The possibility of creating absolute laws which cannot be violated is made possible by introducing a smart contract or a decentralised autonomous organisation inside the blockchain.

And following recent public scrutiny of Facebook, people need to realise that it is very easy to make computers track everything you do. The blockchain protocol has a lot of flaws. This means that personal or sensitive data should never be stored on blockchains. Consequently, the drive to blockchain everything is flawed.

I conclude with the biggest ever professional negligence trial of a financial accounts auditing corporation at the end of 2017. And as we have become accustomed time and time again, the alarm bells get in full frenzied and earsplitting resonance once it is revealed that the corporation is PricewaterhouseCoopers. The corporation we cannot trust to detect a $2.9 billion criminal fraud that led to the failure of Colonial Bank Group in 2009; the government of Malta is trusting in setting the economic direction of this country.

I see three possibilities with Joseph Muscat, either we have returned to infantilism, or the Labour administration is going to shaft us, or both.
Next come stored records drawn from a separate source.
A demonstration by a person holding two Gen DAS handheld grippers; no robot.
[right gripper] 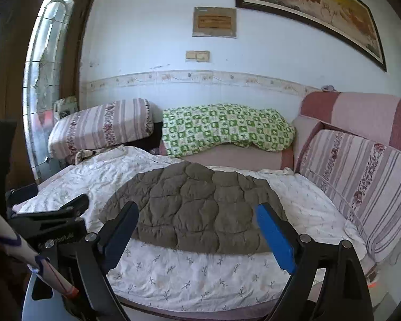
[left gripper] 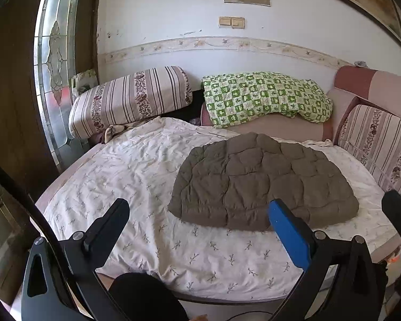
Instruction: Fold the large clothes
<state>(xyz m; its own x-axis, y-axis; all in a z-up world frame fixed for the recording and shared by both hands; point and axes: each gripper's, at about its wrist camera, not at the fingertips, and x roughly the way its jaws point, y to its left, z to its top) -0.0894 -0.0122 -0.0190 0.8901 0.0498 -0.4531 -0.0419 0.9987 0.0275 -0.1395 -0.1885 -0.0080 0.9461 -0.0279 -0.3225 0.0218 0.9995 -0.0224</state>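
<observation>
The folded olive quilted coat point(left gripper: 262, 184) lies beyond both spread, empty grippers.

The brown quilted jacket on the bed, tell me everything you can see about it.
The brown quilted jacket is olive-brown, puffy and stitched into rounded padded panels. It lies flat in a compact, roughly rectangular bundle, apparently already folded; no sleeves, collar or zipper show. It rests on the white leaf-print sheet, toward the right side of the bed, near its front edge. Nothing else touches it: the left gripper and right gripper are both open and short of it.
</observation>
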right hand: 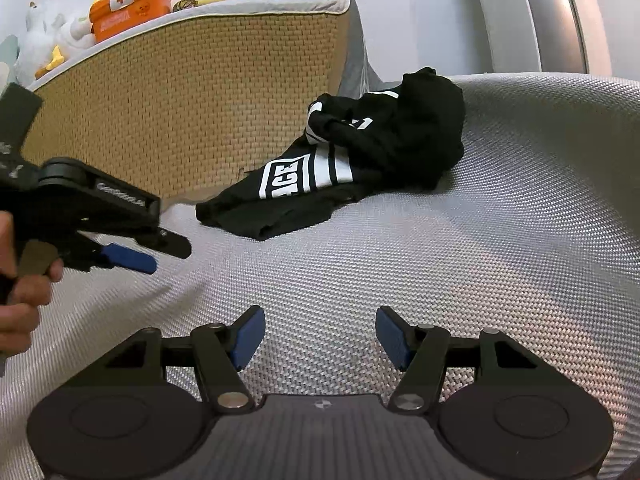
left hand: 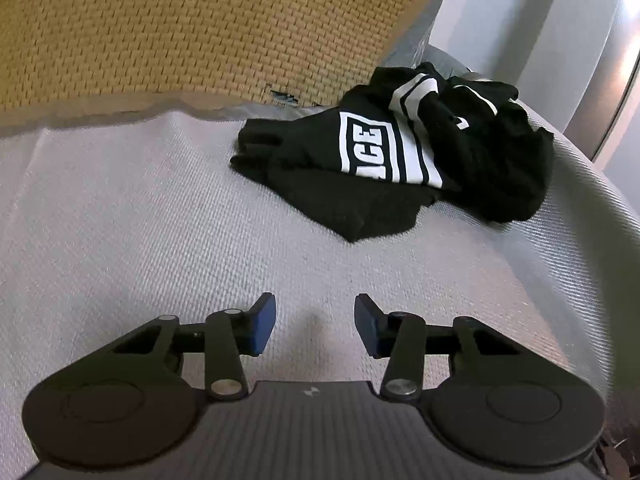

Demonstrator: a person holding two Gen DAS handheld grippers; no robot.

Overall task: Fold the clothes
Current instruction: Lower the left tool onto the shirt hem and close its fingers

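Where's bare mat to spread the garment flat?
Grey mat is bare from the black garment down to the right gripper, and rightward. Also bare ahead of the left gripper. Crowded only where the garment lies against the woven panel.

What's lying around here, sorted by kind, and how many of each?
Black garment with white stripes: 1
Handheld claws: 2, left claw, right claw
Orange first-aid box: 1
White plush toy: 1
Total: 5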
The Global Blockchain Experience

2018

The Kenyan Ministry of Lands uses blockchain to digitise the land registry.

2017

Royal Mint and CME Group. Created the RMG blockchain and trading platform for real-time holding and trading in gold.
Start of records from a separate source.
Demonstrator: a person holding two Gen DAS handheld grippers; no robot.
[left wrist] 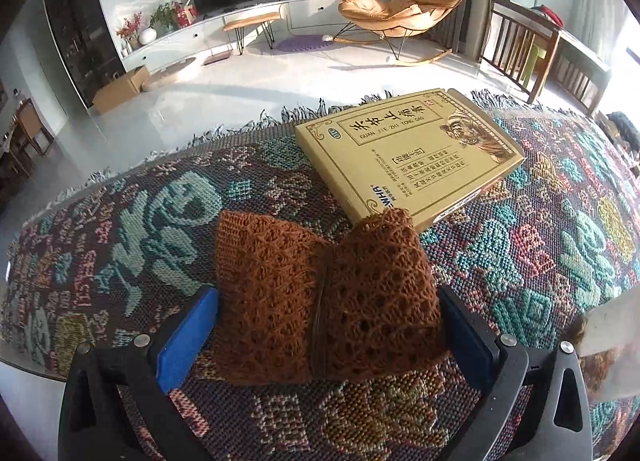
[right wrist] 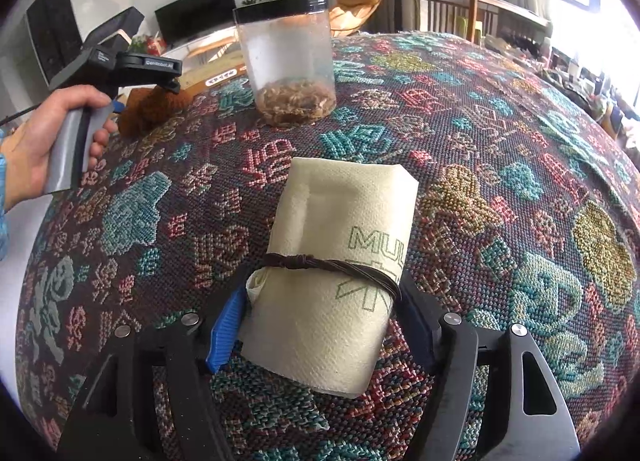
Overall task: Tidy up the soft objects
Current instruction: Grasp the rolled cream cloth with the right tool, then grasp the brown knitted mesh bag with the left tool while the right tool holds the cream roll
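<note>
A brown knitted cloth (left wrist: 320, 293), bundled with a dark band, sits between my left gripper's (left wrist: 326, 293) pads. They press on both its sides just above the patterned tablecloth (left wrist: 120, 221). The right wrist view shows this gripper (right wrist: 164, 87) at the far left, held by a person's hand (right wrist: 36, 141), with the brown cloth (right wrist: 148, 109) under it. A cream paper-towel roll (right wrist: 328, 261), tied with a dark cord, lies on the tablecloth (right wrist: 500, 165). My right gripper (right wrist: 322, 285) straddles its near half, open, with its fingers close beside the roll.
A yellow flat box (left wrist: 412, 153) lies just beyond the brown cloth, near the table's fringed far edge. A clear jar with a black lid (right wrist: 286, 61) and brown bits inside stands beyond the roll. The table's edge curves off at the left.
</note>
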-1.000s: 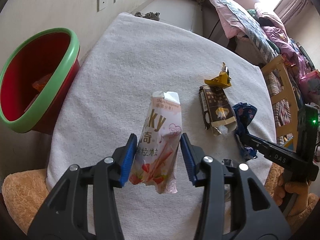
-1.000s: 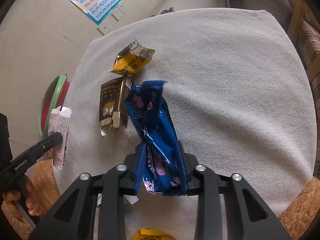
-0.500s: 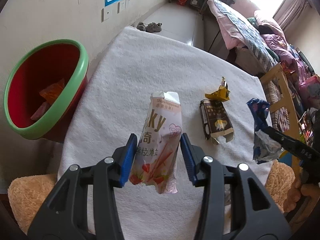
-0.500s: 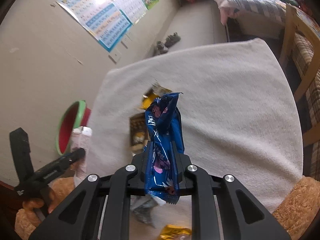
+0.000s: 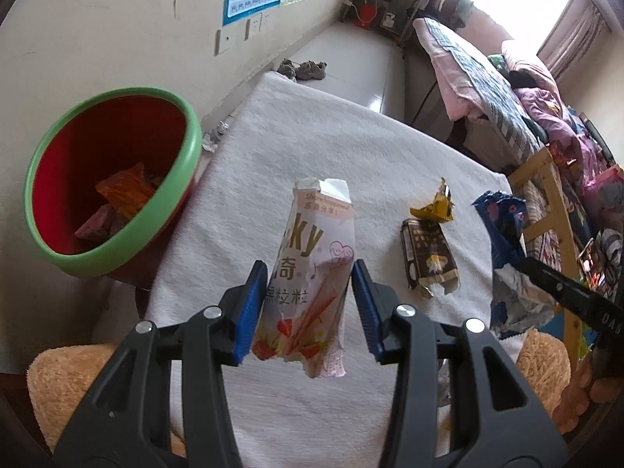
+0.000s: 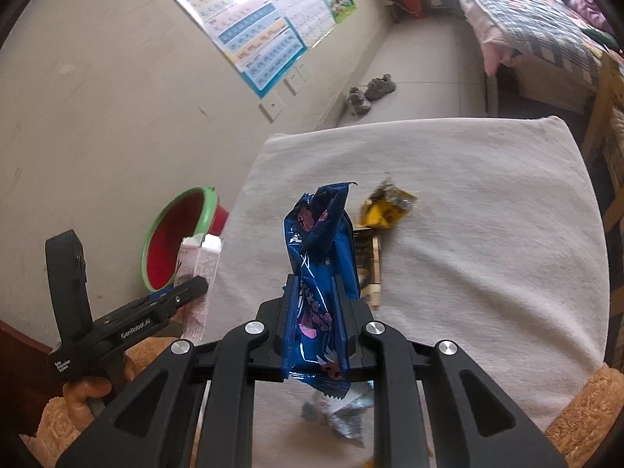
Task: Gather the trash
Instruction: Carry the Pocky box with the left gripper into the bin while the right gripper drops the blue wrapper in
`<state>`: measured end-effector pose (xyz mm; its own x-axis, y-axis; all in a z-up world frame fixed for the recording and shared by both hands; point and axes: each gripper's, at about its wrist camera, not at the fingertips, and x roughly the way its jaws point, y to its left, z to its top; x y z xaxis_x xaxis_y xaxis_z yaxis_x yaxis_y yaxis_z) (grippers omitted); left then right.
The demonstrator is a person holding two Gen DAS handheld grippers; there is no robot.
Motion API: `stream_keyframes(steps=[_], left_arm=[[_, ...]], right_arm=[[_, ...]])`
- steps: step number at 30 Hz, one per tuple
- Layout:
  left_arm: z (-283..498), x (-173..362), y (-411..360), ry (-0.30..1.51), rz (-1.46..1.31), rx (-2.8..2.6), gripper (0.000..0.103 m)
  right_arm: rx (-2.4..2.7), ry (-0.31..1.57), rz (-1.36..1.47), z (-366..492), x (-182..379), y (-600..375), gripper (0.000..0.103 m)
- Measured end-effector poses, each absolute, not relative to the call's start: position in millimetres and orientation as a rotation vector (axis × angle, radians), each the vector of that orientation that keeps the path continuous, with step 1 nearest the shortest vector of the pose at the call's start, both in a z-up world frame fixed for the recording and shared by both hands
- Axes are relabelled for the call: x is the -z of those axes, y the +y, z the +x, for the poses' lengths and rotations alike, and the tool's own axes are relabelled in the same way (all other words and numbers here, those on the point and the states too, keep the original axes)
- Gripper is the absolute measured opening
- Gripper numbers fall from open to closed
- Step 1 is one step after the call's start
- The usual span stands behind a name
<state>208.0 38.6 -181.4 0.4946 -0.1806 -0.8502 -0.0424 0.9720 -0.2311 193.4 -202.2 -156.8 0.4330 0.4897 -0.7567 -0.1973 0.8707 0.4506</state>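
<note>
Above the white-towelled counter, both claws are rising: left claw clamping a pink snack box, right claw a blue wrapper, nearing the green-rimmed red bin.

"GenRobot.AI" on left gripper; "奇" on pink wrapper
</note>
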Motion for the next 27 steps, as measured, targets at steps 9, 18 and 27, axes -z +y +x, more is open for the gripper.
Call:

London Stock Exchange Group Plc. Teamed up with IBM to build a digital blockchain for issuing private shares of small and medium enterprises in Italy.
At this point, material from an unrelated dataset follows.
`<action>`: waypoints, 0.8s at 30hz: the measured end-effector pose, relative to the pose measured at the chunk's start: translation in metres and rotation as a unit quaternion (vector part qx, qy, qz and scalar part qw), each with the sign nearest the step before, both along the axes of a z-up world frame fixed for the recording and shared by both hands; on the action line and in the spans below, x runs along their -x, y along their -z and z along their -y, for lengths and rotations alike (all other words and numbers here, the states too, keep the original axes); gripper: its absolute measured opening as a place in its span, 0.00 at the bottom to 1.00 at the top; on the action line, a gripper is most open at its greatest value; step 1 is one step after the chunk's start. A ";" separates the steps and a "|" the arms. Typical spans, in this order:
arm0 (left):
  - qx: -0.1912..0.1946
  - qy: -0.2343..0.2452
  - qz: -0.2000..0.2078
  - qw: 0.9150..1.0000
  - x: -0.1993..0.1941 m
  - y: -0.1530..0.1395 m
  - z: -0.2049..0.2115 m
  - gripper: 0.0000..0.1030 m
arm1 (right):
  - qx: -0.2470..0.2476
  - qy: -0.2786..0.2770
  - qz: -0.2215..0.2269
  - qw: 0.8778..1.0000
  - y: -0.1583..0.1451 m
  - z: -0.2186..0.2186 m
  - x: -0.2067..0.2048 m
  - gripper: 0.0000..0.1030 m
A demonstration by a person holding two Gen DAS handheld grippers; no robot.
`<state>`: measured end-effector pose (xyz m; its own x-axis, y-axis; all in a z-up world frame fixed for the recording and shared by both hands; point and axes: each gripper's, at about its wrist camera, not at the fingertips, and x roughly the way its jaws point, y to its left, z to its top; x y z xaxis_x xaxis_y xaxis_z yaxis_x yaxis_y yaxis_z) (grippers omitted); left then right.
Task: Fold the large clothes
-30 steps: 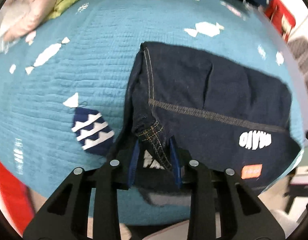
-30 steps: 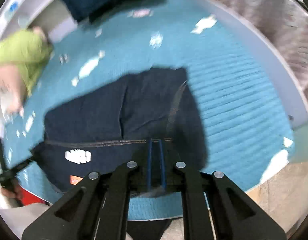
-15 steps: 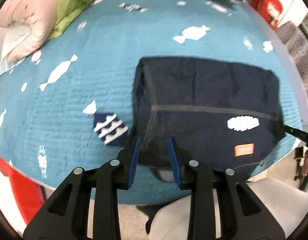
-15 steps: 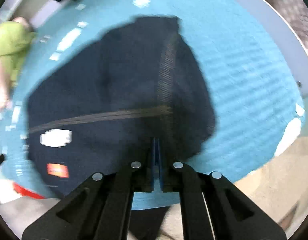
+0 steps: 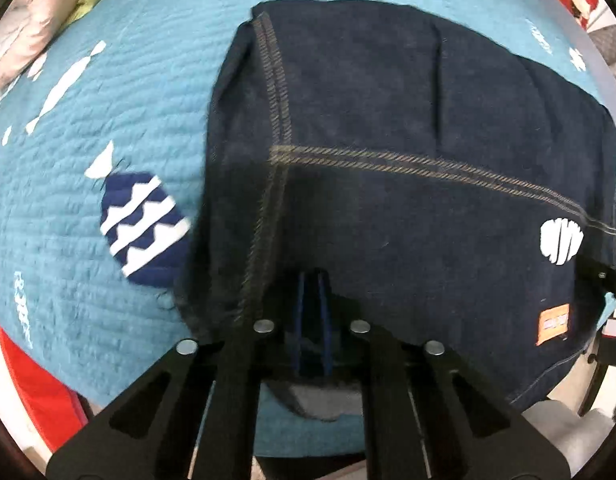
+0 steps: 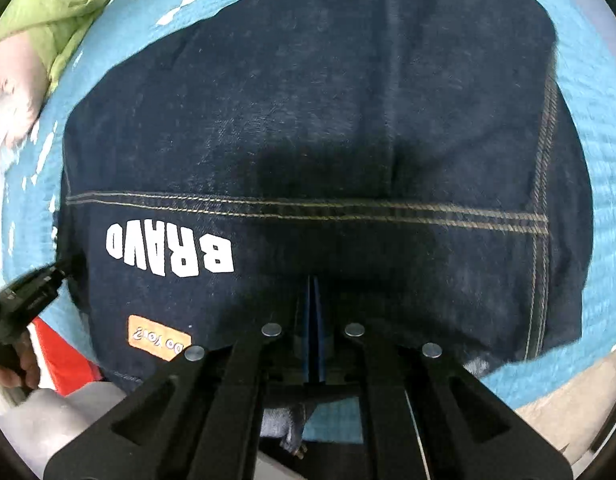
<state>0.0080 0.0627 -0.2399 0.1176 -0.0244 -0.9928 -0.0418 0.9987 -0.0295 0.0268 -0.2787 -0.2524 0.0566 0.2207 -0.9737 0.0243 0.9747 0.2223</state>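
Left wrist view: one folded dark denim garment (image 5: 387, 128) is seen lying on a teal quilted cover (image 5: 108, 128), which is printed with white fish shapes and one navy-and-white striped fish (image 5: 142, 226). Two lines of tan double stitching are counted on the denim, crossing at right angles near its left edge. One white printed word (image 5: 560, 239) and one orange label (image 5: 552, 323) are carried near the garment's right end. The left hand-held gripper (image 5: 312, 284) is pointed down at the near edge of the denim; its two blue-padded jaws have just been closing, and they are now nearly together, with a fold of the denim edge apparently pinched between them. In the right wrist view the same garment (image 6: 308, 112) fills most of the frame, and the word is read as "BRAVO" (image 6: 170, 252), upside down, above the orange label (image 6: 159, 338). The right hand-held gripper (image 6: 312, 286) is closed almost completely at the garment's near hem, though whether cloth is caught between its pads cannot be told. One lime-green item (image 6: 48, 12) is seen at the far left, and the other gripper's black tip (image 6: 48, 280) is seen at the garment's left edge.
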 end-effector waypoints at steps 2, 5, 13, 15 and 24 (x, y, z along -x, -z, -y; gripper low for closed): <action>-0.003 -0.001 0.003 1.000 0.005 -0.004 -0.003 0.06 | 0.013 0.004 0.002 1.000 -0.008 0.005 0.003 0.03; -0.007 0.003 0.007 1.000 0.009 -0.002 -0.004 0.05 | 0.091 0.004 0.007 0.996 -0.006 0.012 0.008 0.03; 0.001 0.016 0.013 1.000 0.011 0.008 -0.010 0.05 | 0.064 0.044 0.017 0.997 0.008 0.032 0.023 0.02; -0.013 0.021 0.015 1.000 0.011 0.008 0.000 0.05 | 0.059 0.052 0.011 0.997 -0.005 0.050 0.029 0.05; -0.036 0.027 0.016 0.999 0.010 0.017 0.015 0.05 | -0.014 -0.026 -0.004 1.000 -0.018 0.005 0.035 0.02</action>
<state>-0.0017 0.0478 -0.2565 0.1495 0.0401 -0.9879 0.0123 0.9990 0.0424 -0.0079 -0.2840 -0.2348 0.0372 0.2507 -0.9673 -0.0244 0.9680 0.2499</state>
Korea Financial Investment Association (Kofia). Implemented a Chain ID identification blockchain for securities firms and merchant banks.

Bitland. A Ghanian bitcoin company providing blockchain technology for land registry services.

Rwanda Blockchain project. Rwandan government introduction of WISeKeys identity management and Microsoft Azure Blockchain to drive the Rwanda Land Registry Authority digital recording of property deals and authentication of land titles.

2016

De Nederlandsche Bank (DNB). The Dutch central bank reached its third implementation of their internal blockchain DNBcoin and are now delving into smart contracts and trusted ownership. It also extrapolated what the blockchain network would look like in 2140.

Intercapital Public Limited Company (ICAP PLC). The UK financial services firm completed a test case for blockchain. In December 2016, the company changed its name to NEX Group PLC. In March 2018, CNBC announced that NEX Group will be bought by American financial market company Chicago Mercantile Exchange & Chicago Board of Trade (CME Group).

Japanese Mizuho Bank and Fujitsu conducted an operational trial using blockchain that makes it difficult to tamper with the ledger’s transaction histories.

R3CEV LLC. The New York distributed database company completed a set of trials involving five distinct blockchain technologies (Eris Industries, Ethereum, IBM, Intel and Chain). Blockchain trading involved 40 banks using cloud computing infrastructure provided by Amazon, Microsoft and IBM. The company leads a consortium of more than 70 of the world’s biggest financial institutions – e.g., Barclays, Credit Suisse, Goldman Sachs, J.P. Morgan, Royal Bank of Scotland, Bank of America, Citi, Deutsche Bank, HSBC, Morgan Stanley, National Australia Bank, Royal Bank of Canada, Skandinaviska Enskilda Banken, Soci.et.e G.en.erale, Banco Santander, Credicorp.

Korea Stock Exchange. Lauched a blockchain for trading equity in startup companies.

Korea Financial Investment Association. Created a consortium of five blockchain firms and twenty-one financial investment firms for managing trade finance processes.